■ **Activity**:
Repeat the whole listing, keeping every word and every line intact.

■ **Recorded data**:
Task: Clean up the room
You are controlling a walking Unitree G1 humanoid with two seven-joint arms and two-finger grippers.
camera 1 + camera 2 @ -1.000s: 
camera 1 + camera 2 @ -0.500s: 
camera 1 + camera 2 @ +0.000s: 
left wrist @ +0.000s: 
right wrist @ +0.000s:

■ **Task response**:
Task: Clean up the room
You are controlling a walking Unitree G1 humanoid with two seven-joint arms and two-finger grippers.
camera 1 + camera 2 @ -1.000s: 
camera 1 + camera 2 @ -0.500s: 
camera 1 + camera 2 @ +0.000s: 
left wrist @ +0.000s: 
right wrist @ +0.000s:

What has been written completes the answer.